TASK DESCRIPTION:
Below are records; reply with nothing but the number of lines in them that contain "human".

── SUPPLIED RECORDS ──

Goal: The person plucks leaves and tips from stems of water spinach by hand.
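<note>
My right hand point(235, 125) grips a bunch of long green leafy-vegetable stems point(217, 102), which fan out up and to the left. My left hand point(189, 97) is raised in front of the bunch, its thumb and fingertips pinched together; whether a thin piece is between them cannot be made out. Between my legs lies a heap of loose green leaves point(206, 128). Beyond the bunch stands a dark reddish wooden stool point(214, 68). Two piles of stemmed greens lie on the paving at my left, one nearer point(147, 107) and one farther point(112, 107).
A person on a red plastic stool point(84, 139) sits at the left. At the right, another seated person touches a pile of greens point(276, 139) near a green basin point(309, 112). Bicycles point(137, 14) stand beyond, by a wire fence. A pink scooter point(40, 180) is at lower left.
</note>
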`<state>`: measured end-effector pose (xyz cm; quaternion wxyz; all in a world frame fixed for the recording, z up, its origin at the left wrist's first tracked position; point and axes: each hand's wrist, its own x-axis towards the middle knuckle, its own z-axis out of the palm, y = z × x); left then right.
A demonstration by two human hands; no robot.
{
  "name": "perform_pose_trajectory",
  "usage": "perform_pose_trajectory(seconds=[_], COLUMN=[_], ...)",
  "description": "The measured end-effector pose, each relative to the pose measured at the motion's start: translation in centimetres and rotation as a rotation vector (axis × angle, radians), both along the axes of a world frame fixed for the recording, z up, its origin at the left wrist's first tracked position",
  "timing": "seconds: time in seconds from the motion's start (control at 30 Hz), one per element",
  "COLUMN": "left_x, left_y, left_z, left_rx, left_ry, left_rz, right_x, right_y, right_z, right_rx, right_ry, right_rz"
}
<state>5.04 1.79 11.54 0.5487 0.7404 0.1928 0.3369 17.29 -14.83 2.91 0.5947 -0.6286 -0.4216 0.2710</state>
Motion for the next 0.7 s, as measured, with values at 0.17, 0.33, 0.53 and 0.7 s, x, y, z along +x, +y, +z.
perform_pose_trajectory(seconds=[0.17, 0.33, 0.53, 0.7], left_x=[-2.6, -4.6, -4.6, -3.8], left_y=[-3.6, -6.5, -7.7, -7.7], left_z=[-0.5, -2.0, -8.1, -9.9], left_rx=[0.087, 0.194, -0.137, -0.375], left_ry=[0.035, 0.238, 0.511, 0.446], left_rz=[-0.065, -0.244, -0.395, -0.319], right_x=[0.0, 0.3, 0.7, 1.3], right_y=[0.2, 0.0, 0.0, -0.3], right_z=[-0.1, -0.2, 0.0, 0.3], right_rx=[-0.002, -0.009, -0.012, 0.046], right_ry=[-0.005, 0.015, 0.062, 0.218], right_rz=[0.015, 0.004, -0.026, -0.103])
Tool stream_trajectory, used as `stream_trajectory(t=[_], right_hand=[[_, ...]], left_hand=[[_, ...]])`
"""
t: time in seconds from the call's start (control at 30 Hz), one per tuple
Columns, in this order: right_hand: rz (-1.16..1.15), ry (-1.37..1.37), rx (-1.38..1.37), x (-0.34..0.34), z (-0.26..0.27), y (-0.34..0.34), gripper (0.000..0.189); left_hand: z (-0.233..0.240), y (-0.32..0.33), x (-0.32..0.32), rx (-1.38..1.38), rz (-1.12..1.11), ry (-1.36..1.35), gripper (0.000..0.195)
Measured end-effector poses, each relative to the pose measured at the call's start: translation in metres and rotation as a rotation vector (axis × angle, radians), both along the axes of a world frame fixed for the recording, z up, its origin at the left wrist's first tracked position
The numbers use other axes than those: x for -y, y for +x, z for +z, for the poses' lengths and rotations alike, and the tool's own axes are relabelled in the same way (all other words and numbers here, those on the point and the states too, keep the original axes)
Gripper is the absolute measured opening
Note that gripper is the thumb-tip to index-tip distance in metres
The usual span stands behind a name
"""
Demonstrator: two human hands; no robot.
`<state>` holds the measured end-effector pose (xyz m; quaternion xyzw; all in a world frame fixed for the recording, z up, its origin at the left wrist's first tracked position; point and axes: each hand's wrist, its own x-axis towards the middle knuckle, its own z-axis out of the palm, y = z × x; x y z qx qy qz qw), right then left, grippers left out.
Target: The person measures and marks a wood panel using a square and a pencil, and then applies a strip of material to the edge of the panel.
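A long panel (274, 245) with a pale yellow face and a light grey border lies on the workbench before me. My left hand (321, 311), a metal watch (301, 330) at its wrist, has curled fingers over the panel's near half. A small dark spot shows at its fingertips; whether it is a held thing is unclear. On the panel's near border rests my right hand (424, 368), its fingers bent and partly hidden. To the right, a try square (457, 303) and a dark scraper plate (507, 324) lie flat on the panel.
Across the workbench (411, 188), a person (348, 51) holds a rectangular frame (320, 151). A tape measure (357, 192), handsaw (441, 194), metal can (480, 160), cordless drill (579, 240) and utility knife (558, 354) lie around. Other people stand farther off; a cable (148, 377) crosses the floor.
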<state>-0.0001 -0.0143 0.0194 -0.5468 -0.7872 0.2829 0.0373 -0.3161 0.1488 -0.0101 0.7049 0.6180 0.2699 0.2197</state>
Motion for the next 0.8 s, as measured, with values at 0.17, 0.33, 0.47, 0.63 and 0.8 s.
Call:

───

RESULT BELOW:
2